Meron, Israel feiert heute sein 75-jähriges Bestehen – was bedeutet dieses Datum für dich?

Runde Jahreszahlen dienen ja bekanntermaßen dazu, Bilanz zu ziehen. Als ich mir die Feierlichkeiten in Israel im vergangenen Monat angeschaut habe, war ich zwiegespalten. Einerseits bin ich schon länger von den politischen Entwicklungen – vor allem seit dem Ende des Friedensprozesses – sehr besorgt.  Dass nach der letzten Wahl eine ultranationalistische und religiös-fundamentalistische Regierung an die Macht gekommen ist, zeigt wie tief Israel in der Krise steckt. Auf der anderen Seite sehen wir seit Wochen, dass die Zivilgesellschaft in Israel sehr stark und gut organisiert ist. Vielleicht schaffen es die liberalen und friedensorientierten Kräfte im Land noch, die Politik in eine andere Richtung zu lenken. Das ist jedenfalls meine Hoffnung.

Wo siehst du die größten Probleme bei den aktuellen Entwicklungen in Israel? 

Israel hat momentan eine demokratisch gewählte Regierung, die versucht, die Demokratie auszuhöhlen. Damit geht die größte Gefahr für die Sicherheit Israels aktuell von Innen aus: Die ultranationalistische und religiös-fundamentalistische Regierung unter Netanjahu plant einen Umbau der Justiz, der die Gewaltenteilung massiv schwächen und die Macht der Regierung stärken würde. Das könnte sich unter anderem negativ auf Minderheiten, Bildung und Medienlandschaft auswirken. Seit Monaten protestiert die israelische Zivilgesellschaft gegen diese drohende Gefahr, von außen gibt es aber noch zu wenig Druck auf die israelische Regierung.  Gerade in Deutschland verweisen Politiker oft auf die gemeinsame Werte als Grundlage der engen Beziehungen zwischen den Ländern. Hier steht an erster Stelle die Demokratie.

Wenn du an die nächsten 75 Jahre denkst: Wie kann es weitergehen mit dem israelischen Staat? Was ist deine Sorge und was sind deine Hoffnungen für die Zukunft? 

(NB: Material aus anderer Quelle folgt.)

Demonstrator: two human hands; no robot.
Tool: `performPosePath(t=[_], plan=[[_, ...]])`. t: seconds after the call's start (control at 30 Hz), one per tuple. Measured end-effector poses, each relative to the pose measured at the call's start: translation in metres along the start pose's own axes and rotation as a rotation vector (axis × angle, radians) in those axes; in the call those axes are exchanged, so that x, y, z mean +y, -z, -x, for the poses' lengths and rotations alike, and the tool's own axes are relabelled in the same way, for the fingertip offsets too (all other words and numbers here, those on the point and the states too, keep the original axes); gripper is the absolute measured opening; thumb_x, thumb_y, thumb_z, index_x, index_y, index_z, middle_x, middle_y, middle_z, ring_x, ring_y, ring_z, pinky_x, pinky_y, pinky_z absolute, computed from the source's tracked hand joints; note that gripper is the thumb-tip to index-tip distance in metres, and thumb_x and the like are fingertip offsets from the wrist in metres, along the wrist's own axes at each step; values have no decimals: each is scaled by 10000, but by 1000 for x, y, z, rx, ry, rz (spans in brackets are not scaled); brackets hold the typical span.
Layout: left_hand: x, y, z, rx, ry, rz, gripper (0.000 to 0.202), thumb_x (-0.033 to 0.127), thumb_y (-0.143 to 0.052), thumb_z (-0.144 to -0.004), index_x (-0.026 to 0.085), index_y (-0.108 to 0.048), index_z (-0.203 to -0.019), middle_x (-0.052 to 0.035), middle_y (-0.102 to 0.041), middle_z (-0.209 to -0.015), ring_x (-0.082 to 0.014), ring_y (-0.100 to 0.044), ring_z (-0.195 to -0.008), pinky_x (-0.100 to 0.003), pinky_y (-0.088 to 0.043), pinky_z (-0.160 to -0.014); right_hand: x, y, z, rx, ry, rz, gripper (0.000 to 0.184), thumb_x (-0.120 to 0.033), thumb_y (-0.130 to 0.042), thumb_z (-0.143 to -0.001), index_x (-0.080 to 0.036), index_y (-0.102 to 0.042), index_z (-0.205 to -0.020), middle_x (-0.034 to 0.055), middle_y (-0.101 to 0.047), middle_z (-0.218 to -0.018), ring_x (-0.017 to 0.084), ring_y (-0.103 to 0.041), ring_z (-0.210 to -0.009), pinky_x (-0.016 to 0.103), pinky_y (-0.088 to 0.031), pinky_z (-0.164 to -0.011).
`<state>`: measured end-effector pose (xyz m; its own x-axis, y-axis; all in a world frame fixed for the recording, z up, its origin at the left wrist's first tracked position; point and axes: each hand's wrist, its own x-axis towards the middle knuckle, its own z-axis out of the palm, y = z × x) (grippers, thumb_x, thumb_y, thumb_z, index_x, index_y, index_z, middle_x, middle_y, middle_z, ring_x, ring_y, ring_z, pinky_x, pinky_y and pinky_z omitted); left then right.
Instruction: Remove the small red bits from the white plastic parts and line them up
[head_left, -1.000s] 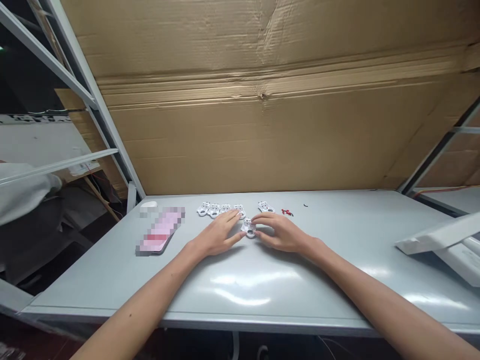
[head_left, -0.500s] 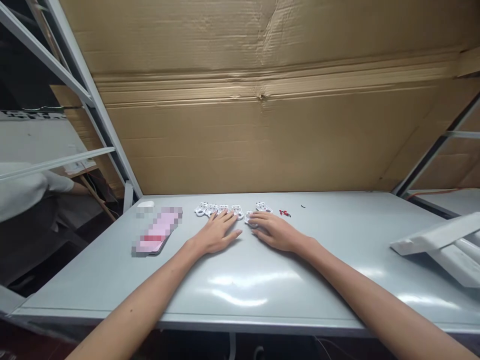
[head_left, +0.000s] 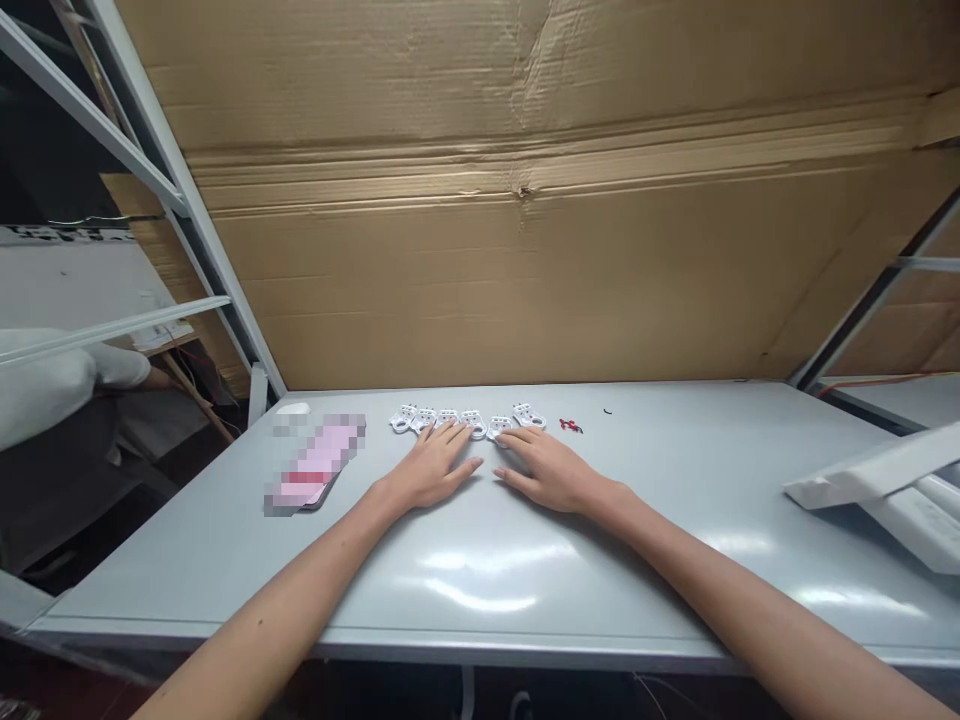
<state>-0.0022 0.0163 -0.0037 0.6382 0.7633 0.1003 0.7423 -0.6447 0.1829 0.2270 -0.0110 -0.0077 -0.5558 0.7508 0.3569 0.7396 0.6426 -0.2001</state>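
Several small white plastic pieces, each with a ring-shaped end, lie in a row on the grey table (head_left: 480,590). My left hand (head_left: 435,467) rests flat with its fingers spread, its fingertips touching or partly covering the white pieces (head_left: 403,418) in the middle of the row. My right hand (head_left: 551,468) lies palm down, fingers extended and thumb apart, at the near edge of one white piece (head_left: 499,427). Just beyond that hand sits another white piece (head_left: 528,415). Neither hand grips anything. What lies beneath the palms is hidden.
Small red and black parts (head_left: 571,426) and a tiny black bit (head_left: 607,411) lie to the right. A pink, partly blurred phone-like object (head_left: 322,465) is at left, near a small white item (head_left: 292,409). White bars (head_left: 877,475) stand far right. Cardboard (head_left: 525,290) backs the table. Another person's sleeve (head_left: 112,365) shows left.
My right hand has drawn back slightly toward me, uncovering more of the white piece under its fingers. The left hand has stayed about where it was.
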Motion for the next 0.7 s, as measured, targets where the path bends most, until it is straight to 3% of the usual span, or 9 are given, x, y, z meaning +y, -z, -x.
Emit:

Israel ist ein unglaublich dynamisches Land. Das bedeutet, dass positive oder negative Entwicklungen schnell zur Geltung kommen. Deshalb traue ich mir keine Vorhersage zu. Das Land steht an einem Scheideweg: Im besten Fall gewinnt das liberal-progressive Lager, es wird eine Verfassung verabschiedet und der Friedensprozess wird wieder gestartet. Denn Israel hat bisher keine geschriebene Verfassung, als Ersatz gelten nur unvollständige und leichtveränderbare Grundgesetze. Es ist aber nicht auszuschließen, dass die Abwärtsspirale ihren Gang fortsetzt. Dieses Szenario will ich mir gar nicht ausmalen.